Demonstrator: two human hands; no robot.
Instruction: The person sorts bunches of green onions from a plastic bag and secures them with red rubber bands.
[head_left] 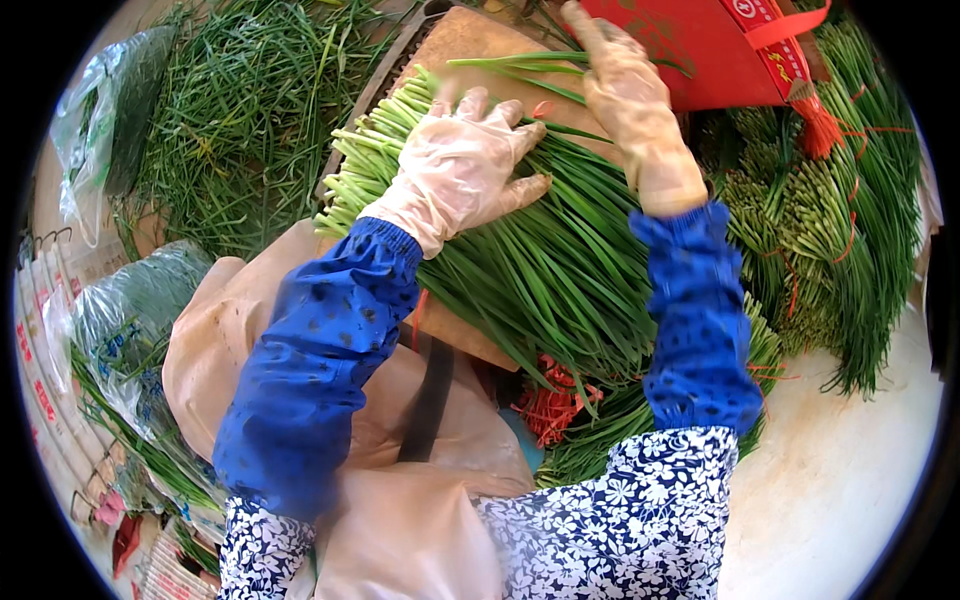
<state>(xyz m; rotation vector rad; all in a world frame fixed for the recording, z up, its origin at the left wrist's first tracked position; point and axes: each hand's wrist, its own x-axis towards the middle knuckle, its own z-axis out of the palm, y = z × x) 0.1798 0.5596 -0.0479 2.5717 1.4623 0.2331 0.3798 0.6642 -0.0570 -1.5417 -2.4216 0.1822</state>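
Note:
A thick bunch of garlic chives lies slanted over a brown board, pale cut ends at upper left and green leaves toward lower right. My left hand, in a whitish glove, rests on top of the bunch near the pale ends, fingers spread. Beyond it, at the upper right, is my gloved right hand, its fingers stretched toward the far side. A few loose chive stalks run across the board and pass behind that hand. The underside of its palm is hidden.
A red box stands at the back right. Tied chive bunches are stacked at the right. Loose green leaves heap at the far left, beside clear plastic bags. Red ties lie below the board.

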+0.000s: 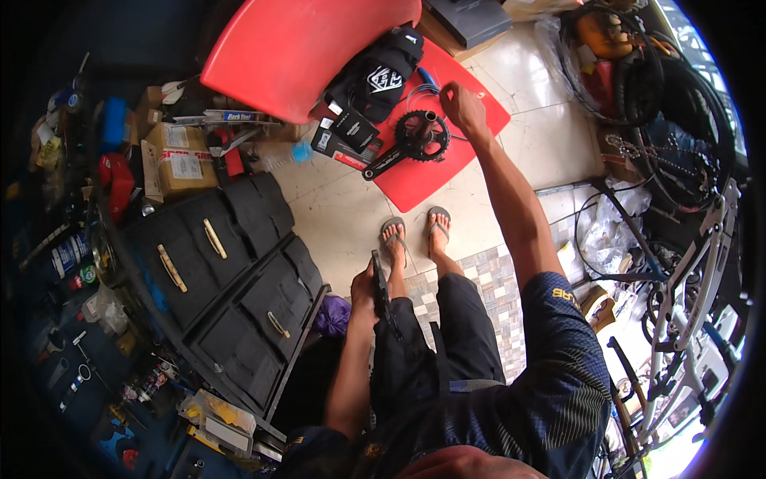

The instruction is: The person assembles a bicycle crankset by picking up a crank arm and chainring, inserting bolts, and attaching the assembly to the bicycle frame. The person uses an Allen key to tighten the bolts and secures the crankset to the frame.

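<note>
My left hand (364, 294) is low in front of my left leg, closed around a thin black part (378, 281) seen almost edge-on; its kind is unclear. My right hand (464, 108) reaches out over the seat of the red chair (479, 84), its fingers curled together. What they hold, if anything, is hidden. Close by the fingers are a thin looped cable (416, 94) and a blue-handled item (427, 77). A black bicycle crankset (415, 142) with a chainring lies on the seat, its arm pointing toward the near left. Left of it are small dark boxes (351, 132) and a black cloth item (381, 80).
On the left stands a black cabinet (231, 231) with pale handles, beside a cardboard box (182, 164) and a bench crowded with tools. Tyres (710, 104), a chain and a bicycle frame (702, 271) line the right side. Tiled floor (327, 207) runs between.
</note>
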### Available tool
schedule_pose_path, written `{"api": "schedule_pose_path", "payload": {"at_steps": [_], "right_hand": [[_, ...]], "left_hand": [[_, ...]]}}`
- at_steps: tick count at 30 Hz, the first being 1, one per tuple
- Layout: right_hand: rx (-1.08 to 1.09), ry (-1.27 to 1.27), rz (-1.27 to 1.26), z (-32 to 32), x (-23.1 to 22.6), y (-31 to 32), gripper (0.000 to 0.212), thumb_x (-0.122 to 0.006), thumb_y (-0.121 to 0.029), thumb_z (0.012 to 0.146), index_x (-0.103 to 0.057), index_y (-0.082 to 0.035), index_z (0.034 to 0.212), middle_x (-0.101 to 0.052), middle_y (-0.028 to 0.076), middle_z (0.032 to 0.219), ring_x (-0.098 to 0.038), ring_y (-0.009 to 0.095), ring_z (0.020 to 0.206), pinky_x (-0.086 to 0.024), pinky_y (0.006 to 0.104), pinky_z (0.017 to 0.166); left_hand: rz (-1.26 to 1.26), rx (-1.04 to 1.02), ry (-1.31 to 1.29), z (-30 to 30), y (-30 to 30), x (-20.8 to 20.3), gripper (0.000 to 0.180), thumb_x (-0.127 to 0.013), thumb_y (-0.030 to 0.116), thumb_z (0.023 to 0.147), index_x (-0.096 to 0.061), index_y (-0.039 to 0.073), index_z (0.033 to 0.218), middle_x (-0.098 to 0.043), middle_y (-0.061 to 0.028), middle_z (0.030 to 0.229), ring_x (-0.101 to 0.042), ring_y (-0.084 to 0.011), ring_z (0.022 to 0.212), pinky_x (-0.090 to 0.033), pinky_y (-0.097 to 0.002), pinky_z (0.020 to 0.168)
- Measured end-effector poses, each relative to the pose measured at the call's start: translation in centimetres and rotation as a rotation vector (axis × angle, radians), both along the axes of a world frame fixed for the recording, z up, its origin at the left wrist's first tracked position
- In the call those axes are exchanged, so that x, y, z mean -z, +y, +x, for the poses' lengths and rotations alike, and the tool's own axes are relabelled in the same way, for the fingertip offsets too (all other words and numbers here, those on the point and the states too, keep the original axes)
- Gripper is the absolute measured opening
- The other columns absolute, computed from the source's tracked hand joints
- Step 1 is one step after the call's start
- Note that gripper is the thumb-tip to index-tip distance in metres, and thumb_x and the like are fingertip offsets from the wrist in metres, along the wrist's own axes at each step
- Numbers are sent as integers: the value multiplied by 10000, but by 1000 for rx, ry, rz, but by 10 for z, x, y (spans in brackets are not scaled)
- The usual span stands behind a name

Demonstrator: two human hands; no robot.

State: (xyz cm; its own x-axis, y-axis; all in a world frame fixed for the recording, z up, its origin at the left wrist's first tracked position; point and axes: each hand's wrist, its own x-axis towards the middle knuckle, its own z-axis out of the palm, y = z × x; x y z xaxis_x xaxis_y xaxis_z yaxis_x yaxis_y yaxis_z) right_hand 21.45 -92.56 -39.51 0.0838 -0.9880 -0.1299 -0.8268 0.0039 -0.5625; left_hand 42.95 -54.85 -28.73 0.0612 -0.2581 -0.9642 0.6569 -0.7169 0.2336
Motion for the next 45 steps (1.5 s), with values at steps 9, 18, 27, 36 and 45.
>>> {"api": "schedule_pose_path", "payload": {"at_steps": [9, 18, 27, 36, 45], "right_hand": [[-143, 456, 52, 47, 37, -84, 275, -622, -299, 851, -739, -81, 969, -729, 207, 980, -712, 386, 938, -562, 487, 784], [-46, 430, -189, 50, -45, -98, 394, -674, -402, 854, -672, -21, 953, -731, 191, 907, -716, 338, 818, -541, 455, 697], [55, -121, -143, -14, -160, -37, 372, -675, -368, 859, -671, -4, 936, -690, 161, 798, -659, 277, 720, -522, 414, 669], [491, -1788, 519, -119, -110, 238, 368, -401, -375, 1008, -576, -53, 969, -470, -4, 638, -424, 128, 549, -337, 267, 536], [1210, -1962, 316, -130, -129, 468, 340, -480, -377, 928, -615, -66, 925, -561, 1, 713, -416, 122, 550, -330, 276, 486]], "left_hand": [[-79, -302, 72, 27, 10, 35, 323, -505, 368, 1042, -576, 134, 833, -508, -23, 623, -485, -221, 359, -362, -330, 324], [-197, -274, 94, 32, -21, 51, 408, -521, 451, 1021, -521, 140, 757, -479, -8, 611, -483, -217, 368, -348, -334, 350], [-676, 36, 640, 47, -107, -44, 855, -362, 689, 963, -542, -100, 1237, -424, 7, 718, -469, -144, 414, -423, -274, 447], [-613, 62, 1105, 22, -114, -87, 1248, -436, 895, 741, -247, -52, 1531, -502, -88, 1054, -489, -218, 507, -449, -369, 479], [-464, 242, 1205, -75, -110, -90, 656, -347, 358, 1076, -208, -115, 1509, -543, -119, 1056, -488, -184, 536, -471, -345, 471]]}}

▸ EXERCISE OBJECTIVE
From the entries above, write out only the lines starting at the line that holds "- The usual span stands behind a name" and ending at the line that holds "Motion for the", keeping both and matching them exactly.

▸ ANSWER AREA
- The usual span stands behind a name

Demonstrator: two human hands; no robot.

State: (xyz cm; its own x-axis, y-axis; all in a world frame fixed for the recording, z up, its origin at the left wrist's first tracked position; point and axes: each hand's wrist, its own x-axis towards the middle knuckle, its own z-axis out of the palm, y = z × x; x y z xaxis_x xaxis_y xaxis_z yaxis_x yaxis_y yaxis_z) right_hand 21.45 -92.56 -39.51 0.0838 -0.9880 -0.1299 -0.8268 0.0039 -0.5625; left_hand 42.95 -54.85 -28.73 0.0612 -0.2581 -0.9642 0.6569 -0.7169 0.2336
Motion for the next 45 steps (1.5 s), with values at steps 9, 18, 27, 36 and 45.

Nothing else is needed, and the exercise is over.